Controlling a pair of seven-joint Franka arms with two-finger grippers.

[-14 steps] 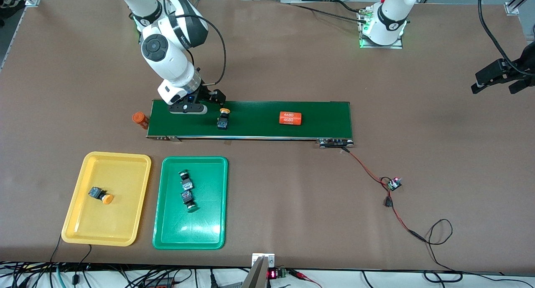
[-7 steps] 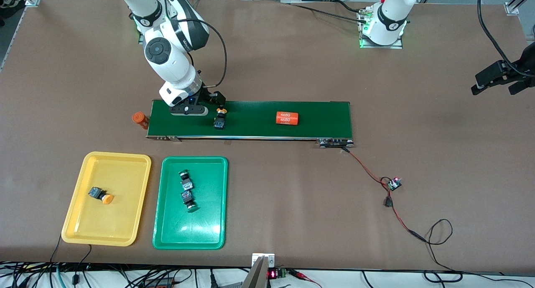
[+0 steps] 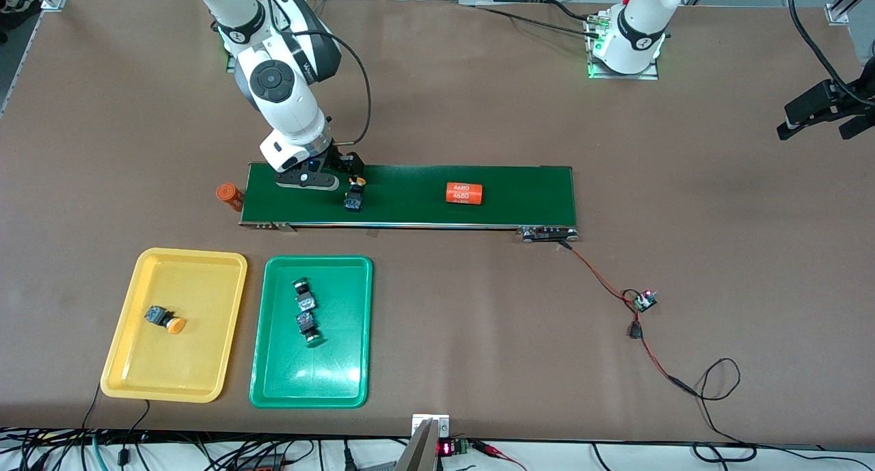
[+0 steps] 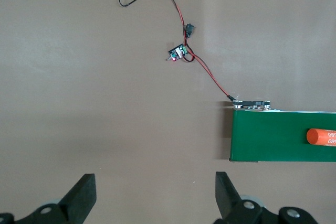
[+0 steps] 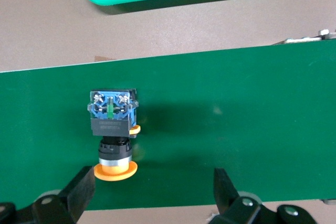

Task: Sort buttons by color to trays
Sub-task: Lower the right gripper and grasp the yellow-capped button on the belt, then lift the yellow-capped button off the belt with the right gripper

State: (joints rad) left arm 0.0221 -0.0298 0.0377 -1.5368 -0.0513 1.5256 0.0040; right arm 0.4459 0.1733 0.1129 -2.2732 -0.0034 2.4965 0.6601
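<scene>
Orange-capped button (image 3: 354,196) lies on its side on the conveyor belt (image 3: 506,196); right end effector (image 5: 152,190) hangs just above it, fingers wide; left end effector (image 4: 155,195) waits wide over bare bench (image 3: 718,252); one orange button (image 3: 165,318) in yellow tray (image 3: 205,259), two buttons (image 3: 307,312) in green tray (image 3: 273,389).

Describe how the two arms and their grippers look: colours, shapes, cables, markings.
Both arms have glossy white rounded shells. The right arm has dark grey joint caps, black bands, small lettering and a black looped cable; its base glows green, as does the left arm's. The right gripper and left gripper each have two black wedge-shaped fingers on black bodies.
</scene>
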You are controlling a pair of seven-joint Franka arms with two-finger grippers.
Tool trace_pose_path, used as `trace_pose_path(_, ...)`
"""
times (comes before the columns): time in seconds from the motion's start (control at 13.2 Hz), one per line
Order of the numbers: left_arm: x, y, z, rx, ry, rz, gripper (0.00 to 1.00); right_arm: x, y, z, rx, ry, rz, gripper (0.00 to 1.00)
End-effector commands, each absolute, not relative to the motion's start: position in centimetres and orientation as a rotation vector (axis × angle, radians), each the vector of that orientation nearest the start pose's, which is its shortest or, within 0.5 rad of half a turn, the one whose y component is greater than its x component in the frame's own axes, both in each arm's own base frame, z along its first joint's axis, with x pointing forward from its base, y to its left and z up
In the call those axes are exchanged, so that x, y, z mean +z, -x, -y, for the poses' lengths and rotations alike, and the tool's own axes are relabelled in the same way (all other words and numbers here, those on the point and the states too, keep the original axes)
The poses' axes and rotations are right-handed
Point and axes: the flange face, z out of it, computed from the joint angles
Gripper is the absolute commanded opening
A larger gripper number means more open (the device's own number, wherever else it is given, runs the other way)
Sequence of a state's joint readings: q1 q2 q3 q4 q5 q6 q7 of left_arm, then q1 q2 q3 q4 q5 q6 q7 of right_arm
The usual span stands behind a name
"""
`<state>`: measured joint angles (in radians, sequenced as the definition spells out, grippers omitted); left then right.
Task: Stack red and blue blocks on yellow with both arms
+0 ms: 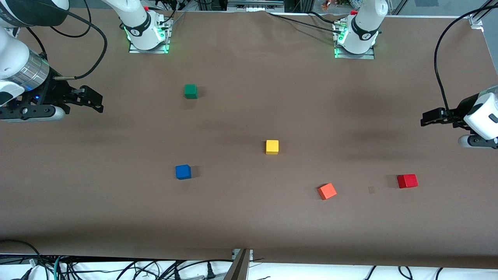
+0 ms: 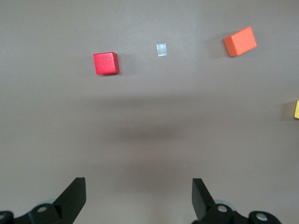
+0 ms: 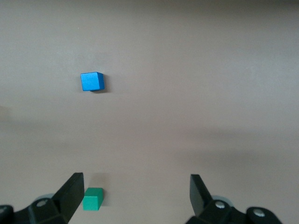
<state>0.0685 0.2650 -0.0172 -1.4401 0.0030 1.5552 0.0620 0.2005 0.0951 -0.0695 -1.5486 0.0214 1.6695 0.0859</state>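
Observation:
The yellow cube (image 1: 272, 147) sits mid-table; its edge shows in the left wrist view (image 2: 296, 109). The blue cube (image 1: 183, 171) lies nearer the front camera, toward the right arm's end, and shows in the right wrist view (image 3: 91, 81). The deep red cube (image 1: 407, 181) lies toward the left arm's end and shows in the left wrist view (image 2: 106, 63). My left gripper (image 1: 425, 118) hangs open and empty in the air at its end of the table, its jaws wide apart (image 2: 138, 198). My right gripper (image 1: 97, 102) hangs open and empty at its end (image 3: 136, 196).
An orange-red cube (image 1: 327, 191) lies between the yellow and red cubes, nearer the front camera, also in the left wrist view (image 2: 239, 41). A green cube (image 1: 190, 91) sits nearer the arm bases, also in the right wrist view (image 3: 93, 199). A small pale patch (image 2: 161, 49) marks the cloth.

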Motion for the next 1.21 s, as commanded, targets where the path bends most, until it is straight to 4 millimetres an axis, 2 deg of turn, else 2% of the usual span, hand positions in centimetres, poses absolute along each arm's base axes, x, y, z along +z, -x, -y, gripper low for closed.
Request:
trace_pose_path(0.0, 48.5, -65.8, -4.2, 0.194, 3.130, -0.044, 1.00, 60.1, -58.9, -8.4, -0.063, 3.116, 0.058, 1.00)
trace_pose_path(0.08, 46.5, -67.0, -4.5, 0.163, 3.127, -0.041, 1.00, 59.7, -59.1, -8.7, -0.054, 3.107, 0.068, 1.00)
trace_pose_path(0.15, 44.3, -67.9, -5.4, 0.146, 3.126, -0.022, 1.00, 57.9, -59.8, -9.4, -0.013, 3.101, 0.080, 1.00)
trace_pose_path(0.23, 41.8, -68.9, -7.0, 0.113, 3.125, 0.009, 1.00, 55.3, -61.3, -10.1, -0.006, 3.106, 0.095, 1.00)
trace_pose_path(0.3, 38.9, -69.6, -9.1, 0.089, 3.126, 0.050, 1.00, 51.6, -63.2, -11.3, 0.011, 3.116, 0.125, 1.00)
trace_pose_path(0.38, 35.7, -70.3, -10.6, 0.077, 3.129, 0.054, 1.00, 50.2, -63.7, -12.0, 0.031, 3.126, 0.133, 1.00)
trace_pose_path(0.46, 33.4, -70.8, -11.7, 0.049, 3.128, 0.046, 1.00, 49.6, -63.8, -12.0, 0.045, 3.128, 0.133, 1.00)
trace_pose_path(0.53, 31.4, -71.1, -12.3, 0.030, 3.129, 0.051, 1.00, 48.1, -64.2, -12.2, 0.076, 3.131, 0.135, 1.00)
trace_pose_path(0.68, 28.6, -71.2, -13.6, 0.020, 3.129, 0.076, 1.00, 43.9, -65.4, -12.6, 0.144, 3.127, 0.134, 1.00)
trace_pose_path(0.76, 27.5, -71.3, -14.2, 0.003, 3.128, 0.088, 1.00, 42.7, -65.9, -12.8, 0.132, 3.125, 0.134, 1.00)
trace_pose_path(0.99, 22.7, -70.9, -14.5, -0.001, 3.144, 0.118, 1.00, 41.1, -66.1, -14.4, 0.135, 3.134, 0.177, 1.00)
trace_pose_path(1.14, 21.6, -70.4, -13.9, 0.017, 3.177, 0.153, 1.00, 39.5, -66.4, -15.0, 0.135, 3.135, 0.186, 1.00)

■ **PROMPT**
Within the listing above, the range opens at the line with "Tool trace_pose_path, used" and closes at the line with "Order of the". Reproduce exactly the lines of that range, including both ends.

■ **ANSWER SPACE**
Tool trace_pose_path, used as `trace_pose_path(_, ...)`
"""
times (comes before the columns): time in seconds from the motion's start (control at 13.2 Hz), one per line
Order of the numbers: left_arm: x, y, z, rx, ry, rz, gripper (0.00 to 1.00); right_arm: x, y, z, rx, ry, rz, gripper (0.00 to 1.00)

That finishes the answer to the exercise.